Learning Torchwood

by badly_knitted



Category: Torchwood
Genre: Adventure, Community: fic_promptly, Drama, Ficlet, Gen, Recruitment, Rift (Torchwood), Torchwood Three
Language: English
Status: Completed
Published: 2020-11-06
Updated: 2020-11-06
Packaged: 2021-03-09 05:56:14
Rating: General Audiences
Warnings: Creator Chose Not To Use Archive Warnings
Chapters: 1
Words: 601
Publisher: archiveofourown.org
Story URL: https://archiveofourown.org/works/27419896
Author URL: https://archiveofourown.org/users/badly_knitted/pseuds/badly_knitted
Summary: What to expect if you get recruited to Torchwood Three.
Kudos: 5
Collections: fic_promptly Fills 2017





	Learning Torchwood

**Author's Note:**

> Written for My own prompt ‘Torchwood, Any, Working for Torchwood, you learn on the job,’ at fic_promptly.

You can’t exactly take Torchwood lessons in school, or at least not in the present day, and very little of what you learn in ordinary life can prepare you for the realities of working in a place where aliens exist and you can never be sure what will be dropped in your lap next. The Rift is terminally unpredictable; it does whatever it wants whenever it chooses, and there’s not a damn thing anyone can do about it except deal with whatever comes through.

Every day is an endless stream of random learning experiences, a lot of which are terrifying, or confusing, or just downright bizarre, and each time you get through a whole day in one piece it’s a triumph as well as a relief. If the whole team comes through twenty-four hours completely unscathed, without so much as a paper cut, it qualifies as a minor miracle. 

The adrenaline rush of facing danger and putting your life on the line on an almost daily basis can be addictive though; you have to be careful not to get overconfident, because that can lead to carelessness, which can result in an untimely death. There’s a reason the majority of field agents don’t make it to forty, and few even reach thirty-five. The job comes with impressively high wages because it saves having to calculate hazard pay; when it comes right down to it practically everything a Torchwood agent encounters in the line of duty is a potential hazard, even the things that appear harmless.

Working right on top of a Rift through time and space makes day-to-day life a guessing game. Making plans to do anything outside of work, at weekends or in the evening, is pointless; there’s no such thing as regular work hours. You can forget about booking time off for a vacation too. You work whenever the Rift is spitting stuff out, which is most of the time, or when aliens are trying to invade, which happens almost every month, or to prevent yet another potential apocalypse… Well, you get the picture. Some days, even some weeks and months, work is non-stop. You sleep, eat, do paperwork and chores, and try to have a social life in whatever time is left over from collecting aliens, alien artefacts, alien creatures, and nameless junk generously donated by the rest of the universe. And foiling those pesky invasions, of course.

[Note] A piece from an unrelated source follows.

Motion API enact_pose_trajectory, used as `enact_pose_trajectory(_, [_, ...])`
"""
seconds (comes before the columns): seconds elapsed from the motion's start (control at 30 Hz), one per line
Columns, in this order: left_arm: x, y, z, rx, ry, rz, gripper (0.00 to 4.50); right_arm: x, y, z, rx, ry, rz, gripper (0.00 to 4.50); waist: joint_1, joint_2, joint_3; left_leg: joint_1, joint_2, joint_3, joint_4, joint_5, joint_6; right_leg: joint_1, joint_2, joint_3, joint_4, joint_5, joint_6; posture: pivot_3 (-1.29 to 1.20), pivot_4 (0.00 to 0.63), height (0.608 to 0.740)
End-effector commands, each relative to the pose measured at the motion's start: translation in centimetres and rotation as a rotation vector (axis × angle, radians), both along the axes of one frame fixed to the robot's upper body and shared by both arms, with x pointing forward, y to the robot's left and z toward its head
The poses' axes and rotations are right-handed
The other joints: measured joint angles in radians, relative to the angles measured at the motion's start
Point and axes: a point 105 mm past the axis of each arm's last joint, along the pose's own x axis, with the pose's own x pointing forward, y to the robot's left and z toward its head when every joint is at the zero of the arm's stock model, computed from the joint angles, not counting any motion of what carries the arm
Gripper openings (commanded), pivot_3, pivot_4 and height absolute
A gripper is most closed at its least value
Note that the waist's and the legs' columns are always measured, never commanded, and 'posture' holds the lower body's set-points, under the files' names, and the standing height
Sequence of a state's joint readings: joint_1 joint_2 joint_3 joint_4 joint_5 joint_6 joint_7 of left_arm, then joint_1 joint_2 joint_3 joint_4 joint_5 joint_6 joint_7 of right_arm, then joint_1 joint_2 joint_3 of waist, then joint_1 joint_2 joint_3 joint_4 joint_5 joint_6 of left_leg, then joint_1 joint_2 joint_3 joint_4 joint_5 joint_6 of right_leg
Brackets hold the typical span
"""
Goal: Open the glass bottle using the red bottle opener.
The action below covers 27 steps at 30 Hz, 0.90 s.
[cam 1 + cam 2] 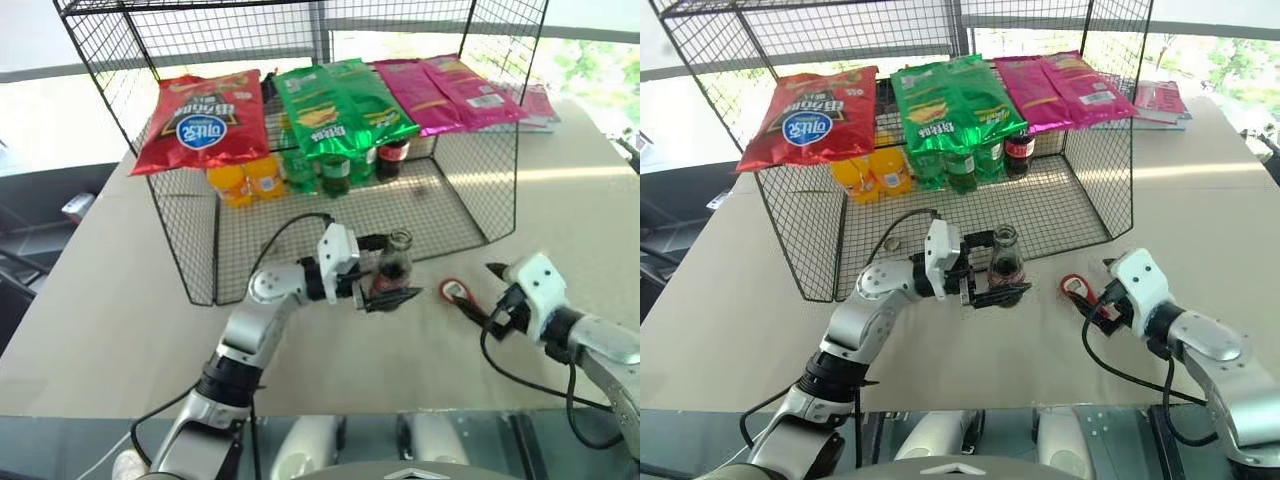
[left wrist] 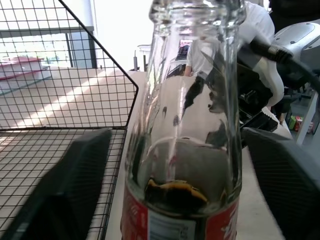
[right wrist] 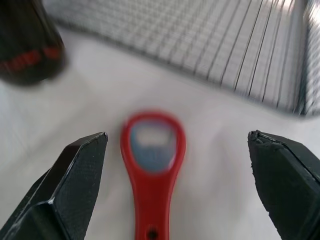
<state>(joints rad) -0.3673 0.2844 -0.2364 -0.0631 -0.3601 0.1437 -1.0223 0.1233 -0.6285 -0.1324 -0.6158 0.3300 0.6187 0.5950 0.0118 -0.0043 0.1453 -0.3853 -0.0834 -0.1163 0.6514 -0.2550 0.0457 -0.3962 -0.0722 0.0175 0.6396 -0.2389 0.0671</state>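
On the beige table (image 1: 110,310) stand a wire basket (image 1: 450,215) and the glass bottle (image 1: 394,265), the red bottle opener (image 1: 456,292) lying nearby.

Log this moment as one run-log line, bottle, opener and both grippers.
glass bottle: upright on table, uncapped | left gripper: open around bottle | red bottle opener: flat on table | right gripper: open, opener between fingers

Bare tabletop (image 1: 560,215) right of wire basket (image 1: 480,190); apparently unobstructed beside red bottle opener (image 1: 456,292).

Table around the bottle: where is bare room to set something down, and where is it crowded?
Bare table left of the wire basket and right of it. Crowded between glass bottle and red bottle opener, flanked by left gripper and right gripper.
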Motion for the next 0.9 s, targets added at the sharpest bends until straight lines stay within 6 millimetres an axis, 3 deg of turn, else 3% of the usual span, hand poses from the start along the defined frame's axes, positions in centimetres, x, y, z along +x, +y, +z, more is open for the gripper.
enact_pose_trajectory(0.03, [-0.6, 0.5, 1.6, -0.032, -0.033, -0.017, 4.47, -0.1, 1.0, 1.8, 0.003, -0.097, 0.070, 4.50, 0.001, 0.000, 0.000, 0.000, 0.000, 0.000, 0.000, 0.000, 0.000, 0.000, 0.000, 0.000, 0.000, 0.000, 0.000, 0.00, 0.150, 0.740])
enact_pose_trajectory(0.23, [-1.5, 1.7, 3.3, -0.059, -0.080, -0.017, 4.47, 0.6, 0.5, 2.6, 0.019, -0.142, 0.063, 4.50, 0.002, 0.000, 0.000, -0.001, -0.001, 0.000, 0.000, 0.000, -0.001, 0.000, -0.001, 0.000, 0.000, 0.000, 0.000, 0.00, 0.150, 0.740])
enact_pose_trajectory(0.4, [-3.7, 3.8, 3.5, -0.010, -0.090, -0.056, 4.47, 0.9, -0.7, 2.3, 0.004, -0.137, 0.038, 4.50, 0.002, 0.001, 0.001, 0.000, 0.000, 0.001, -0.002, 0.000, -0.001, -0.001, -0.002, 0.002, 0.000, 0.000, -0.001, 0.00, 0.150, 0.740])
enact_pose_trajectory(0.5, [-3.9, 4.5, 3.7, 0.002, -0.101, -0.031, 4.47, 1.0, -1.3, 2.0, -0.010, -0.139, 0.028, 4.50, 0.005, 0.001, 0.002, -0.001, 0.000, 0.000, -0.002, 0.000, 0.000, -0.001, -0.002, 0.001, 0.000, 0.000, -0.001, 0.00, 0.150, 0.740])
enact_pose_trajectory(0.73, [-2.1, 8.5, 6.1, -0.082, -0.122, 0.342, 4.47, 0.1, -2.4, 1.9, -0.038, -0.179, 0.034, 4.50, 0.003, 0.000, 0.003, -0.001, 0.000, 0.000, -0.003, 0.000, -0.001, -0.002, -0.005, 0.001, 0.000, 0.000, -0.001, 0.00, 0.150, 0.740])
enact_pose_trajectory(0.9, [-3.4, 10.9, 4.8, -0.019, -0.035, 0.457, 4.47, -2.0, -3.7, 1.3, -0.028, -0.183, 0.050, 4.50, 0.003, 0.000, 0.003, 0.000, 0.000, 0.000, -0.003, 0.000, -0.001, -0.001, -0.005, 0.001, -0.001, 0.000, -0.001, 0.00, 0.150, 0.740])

If you survive long enough, which is by no means a given, you learn to use a wide variety of weapons, of both human and alien origin, and you get training in all kinds of hand-to-hand combat, some of which are probably illegal, but you can’t afford to worry about things like that when your life might be on the line. You learn to identify many alien species as well, and to know which are harmless, which can be lethal, and how best to deal with both types. You learn, if you’re fortunate enough to have the talent for it, to read and speak alien languages. 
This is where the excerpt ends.